ABOUT THIS EXERCISE — Could you reproduce, word for word, everything below from the line containing "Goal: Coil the" down to the line containing "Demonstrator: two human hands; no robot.", with both of those lines included and no others?

GIVEN DATA —
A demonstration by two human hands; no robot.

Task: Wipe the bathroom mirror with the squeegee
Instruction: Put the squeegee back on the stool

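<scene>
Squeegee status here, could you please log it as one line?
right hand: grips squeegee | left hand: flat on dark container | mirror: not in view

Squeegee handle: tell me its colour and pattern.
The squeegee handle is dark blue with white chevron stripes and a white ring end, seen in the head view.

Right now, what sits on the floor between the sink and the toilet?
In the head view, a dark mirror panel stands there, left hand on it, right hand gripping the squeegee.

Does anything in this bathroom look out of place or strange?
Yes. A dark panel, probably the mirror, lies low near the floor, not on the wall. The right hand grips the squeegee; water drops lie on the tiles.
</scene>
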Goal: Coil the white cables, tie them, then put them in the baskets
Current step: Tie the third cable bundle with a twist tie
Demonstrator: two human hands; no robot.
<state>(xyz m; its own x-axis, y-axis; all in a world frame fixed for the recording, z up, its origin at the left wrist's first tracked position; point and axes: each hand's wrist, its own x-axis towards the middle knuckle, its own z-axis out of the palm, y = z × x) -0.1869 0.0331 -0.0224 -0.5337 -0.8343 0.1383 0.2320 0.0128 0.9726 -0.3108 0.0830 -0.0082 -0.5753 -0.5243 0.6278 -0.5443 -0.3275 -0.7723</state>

ANSWER SECTION —
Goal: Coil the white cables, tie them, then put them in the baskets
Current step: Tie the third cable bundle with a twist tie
Demonstrator: two human hands; no robot.

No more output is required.